▶ **WHAT IS NEEDED**: List all the lines in these records that hold "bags".

Start of RECORDS SHOWN

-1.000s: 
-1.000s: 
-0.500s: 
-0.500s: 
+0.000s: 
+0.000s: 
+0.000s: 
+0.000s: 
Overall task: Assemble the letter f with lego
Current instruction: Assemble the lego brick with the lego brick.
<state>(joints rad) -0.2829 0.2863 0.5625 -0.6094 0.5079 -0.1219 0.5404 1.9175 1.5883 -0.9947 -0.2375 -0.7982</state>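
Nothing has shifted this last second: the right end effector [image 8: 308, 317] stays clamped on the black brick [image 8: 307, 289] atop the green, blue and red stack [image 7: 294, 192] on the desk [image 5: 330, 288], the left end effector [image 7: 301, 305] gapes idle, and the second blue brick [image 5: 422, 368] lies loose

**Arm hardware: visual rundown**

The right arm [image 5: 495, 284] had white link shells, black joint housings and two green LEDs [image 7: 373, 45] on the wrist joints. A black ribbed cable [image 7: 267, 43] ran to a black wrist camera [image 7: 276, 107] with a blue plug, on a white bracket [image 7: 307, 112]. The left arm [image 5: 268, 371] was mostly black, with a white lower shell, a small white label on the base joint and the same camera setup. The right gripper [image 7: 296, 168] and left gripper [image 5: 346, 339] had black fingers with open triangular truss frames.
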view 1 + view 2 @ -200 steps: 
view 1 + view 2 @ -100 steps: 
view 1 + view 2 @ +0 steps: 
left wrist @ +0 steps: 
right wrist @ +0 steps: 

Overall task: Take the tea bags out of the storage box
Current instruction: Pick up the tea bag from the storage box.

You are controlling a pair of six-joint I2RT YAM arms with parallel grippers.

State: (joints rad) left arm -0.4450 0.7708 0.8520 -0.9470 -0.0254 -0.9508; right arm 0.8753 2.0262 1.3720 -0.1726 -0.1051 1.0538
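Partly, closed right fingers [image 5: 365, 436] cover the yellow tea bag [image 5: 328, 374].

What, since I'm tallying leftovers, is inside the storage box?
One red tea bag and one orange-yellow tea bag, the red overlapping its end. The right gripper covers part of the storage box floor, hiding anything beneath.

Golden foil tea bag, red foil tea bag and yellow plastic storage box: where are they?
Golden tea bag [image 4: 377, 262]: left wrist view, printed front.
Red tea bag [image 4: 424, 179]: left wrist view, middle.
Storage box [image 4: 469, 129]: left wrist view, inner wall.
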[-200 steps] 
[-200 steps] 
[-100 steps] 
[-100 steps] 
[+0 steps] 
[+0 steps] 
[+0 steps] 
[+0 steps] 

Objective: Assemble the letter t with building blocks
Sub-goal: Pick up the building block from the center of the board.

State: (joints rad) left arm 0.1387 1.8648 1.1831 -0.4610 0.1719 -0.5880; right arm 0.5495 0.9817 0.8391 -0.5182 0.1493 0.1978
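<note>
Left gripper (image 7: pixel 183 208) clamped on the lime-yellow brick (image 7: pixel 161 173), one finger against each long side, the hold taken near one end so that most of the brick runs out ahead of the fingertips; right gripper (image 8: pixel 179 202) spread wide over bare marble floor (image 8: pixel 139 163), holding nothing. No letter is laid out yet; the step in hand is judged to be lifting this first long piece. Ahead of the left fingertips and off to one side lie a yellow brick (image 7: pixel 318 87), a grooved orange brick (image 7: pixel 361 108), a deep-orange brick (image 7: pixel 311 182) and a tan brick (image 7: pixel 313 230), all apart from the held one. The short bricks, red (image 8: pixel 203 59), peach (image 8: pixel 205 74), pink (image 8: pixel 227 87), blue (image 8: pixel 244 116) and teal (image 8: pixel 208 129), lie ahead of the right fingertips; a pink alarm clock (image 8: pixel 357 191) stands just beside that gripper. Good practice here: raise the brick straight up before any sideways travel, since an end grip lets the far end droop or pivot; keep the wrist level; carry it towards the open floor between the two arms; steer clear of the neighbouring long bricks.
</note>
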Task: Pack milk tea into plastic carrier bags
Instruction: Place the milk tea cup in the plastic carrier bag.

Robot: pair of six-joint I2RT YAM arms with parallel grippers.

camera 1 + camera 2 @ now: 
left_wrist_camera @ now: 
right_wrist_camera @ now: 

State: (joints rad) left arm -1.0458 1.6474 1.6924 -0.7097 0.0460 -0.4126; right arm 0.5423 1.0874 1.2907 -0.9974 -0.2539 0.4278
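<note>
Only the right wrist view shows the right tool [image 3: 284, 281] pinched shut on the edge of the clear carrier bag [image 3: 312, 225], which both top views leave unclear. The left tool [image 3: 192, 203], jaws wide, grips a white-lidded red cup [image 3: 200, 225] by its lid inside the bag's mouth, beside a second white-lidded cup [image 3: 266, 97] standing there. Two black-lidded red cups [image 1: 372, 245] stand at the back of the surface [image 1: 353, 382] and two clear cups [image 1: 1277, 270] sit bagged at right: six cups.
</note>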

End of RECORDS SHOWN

▶ **SOLUTION FOR THIS EXERCISE**:
Overall task: Take the tea bags out of the storage box
Task: Pack milk tea into plastic carrier bags

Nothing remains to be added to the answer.